Market orders and immediate or cancel order are not allowed to be placed while doing MCX Algo Trading.
SEBI also requires the members to keep a regular check on their softwares while MCX Algo Trading.
It is to be made sure that the software does not start malfunctioning which may lead to flooding of the market with orders. Also, a specific daily order-to-trade ratio is specified along with the charges for it.
With the passage of time, SEBI has also appreciated the role and power of algo trading and it has relaxed some of its regulations to support the members for MCX Algo Trading.

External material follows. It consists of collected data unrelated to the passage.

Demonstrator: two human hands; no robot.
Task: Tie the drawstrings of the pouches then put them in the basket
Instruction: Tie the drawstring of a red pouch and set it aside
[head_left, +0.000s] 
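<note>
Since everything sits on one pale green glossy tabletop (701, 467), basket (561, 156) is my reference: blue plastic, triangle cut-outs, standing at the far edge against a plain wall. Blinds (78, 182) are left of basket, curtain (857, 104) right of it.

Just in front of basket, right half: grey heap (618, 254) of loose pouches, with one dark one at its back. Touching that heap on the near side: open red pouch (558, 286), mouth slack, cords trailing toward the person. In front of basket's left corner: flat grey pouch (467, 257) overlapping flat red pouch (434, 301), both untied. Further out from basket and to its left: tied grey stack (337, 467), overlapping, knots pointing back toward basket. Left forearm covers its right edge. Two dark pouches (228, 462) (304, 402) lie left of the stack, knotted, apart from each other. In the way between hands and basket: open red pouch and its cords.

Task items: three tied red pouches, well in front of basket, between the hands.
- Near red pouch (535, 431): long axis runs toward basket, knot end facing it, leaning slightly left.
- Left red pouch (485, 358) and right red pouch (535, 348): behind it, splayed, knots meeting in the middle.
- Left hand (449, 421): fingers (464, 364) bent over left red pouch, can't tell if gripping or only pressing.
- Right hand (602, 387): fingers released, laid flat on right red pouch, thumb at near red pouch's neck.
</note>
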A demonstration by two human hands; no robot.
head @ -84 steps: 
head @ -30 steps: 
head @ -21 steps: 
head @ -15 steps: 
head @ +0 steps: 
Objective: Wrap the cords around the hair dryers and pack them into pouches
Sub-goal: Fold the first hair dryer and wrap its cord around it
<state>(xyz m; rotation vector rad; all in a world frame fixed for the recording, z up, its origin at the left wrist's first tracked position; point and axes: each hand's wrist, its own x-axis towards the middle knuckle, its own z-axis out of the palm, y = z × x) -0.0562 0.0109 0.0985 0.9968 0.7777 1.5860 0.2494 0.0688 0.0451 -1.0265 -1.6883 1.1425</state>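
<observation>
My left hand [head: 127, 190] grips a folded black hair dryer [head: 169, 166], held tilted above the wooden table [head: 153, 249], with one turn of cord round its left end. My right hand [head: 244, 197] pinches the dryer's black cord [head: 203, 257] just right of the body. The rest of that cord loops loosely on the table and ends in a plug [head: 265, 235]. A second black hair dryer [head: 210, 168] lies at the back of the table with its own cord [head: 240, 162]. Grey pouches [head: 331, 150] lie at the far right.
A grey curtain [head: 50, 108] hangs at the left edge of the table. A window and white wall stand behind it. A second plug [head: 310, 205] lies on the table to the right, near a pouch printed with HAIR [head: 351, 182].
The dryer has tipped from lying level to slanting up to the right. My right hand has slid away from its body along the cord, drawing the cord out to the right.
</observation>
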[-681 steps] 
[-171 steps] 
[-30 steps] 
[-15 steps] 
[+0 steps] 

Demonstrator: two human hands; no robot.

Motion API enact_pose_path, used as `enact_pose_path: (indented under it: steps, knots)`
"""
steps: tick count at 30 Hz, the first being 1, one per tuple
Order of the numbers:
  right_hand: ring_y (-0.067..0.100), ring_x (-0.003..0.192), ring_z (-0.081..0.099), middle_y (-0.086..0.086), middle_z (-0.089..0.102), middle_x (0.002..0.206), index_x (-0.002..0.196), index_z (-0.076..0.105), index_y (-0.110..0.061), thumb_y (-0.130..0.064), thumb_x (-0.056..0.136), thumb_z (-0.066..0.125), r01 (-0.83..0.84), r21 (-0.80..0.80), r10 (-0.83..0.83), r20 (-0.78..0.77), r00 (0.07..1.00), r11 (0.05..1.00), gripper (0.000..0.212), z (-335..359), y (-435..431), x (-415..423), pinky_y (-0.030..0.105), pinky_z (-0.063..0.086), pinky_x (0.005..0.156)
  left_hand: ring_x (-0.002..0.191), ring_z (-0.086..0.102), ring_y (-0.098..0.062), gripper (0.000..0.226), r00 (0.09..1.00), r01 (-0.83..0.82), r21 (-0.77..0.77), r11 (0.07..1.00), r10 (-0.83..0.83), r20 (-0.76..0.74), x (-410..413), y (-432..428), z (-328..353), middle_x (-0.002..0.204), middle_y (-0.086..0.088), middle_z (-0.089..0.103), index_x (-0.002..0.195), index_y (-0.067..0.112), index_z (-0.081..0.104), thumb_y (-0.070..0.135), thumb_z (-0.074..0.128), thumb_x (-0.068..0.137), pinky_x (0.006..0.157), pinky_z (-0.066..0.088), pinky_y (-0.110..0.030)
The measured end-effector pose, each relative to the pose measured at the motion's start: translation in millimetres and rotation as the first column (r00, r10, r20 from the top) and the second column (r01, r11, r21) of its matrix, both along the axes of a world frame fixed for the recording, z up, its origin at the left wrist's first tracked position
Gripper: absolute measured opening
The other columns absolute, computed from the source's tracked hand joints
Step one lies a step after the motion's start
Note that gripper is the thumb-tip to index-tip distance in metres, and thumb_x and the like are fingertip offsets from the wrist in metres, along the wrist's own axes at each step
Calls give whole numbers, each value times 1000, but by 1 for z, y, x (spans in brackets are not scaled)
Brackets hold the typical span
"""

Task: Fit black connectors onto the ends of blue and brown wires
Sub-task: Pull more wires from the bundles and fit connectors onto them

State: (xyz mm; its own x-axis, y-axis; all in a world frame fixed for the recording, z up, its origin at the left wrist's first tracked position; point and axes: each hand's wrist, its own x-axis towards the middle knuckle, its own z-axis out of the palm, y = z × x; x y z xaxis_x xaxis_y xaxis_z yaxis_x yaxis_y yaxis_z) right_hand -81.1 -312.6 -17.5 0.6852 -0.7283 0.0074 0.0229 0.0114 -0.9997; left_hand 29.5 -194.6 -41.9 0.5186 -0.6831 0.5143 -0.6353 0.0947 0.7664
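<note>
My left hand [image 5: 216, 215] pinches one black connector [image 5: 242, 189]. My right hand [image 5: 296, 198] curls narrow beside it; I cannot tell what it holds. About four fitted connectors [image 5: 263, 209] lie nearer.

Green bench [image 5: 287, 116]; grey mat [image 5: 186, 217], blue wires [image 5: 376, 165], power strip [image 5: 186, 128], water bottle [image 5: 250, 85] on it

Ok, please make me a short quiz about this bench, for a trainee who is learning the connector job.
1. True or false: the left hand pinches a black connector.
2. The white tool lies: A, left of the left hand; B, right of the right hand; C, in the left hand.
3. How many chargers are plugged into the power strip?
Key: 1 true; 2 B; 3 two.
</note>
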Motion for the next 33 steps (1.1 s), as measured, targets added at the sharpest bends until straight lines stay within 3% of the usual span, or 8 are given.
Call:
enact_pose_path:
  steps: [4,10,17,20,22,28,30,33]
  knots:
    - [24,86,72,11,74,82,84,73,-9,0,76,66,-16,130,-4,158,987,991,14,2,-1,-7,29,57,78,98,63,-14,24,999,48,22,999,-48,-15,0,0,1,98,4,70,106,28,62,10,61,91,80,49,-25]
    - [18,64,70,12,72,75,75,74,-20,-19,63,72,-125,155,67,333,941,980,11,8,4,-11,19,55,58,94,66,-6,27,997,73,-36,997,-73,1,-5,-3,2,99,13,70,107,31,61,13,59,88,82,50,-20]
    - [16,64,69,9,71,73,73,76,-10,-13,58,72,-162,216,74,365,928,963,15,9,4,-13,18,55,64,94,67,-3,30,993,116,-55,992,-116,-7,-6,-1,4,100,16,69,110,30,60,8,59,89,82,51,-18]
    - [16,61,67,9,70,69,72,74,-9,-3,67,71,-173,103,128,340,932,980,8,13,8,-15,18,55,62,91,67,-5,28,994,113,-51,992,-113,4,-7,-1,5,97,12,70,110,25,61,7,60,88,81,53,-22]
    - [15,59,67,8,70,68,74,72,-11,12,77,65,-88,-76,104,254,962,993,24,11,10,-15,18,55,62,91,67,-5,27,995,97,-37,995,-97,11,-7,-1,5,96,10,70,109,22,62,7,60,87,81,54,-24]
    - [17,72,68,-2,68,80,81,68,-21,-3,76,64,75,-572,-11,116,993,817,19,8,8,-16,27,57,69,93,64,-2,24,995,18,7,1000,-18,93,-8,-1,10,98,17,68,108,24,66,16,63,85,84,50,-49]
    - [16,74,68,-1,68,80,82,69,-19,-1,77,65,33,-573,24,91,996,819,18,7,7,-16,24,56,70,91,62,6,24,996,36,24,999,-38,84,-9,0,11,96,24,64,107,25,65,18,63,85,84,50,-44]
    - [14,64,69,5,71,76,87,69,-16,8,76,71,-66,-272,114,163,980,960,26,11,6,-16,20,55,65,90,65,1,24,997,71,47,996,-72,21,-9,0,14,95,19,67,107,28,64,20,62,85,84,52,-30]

For instance, in the month of April 2018, SEBI has increased the limit of orders that can be processed per second from a specific Algo Trading Software from 20 to 100.
By doing so, the regulator has placed more trust in the members. Also, SEBI has decided to remove the requirement of empanelment of the auditors by MCX for the system audits of algorithmic trading.
As a bottom line, MCX Algo Trading forms a large percentage of the total trades.
It is performed with the good amount of efficiency and participation and MCX has placed strict rules and regulations in place to ensure that the market prices and the volatility do not get wrongly and negatively affected by algo trading.
There have been instances of order flooding by algo software in MCX, but the regulators have kept it quite under control. MCX Algo Trading is quite regulated and shows a promising future.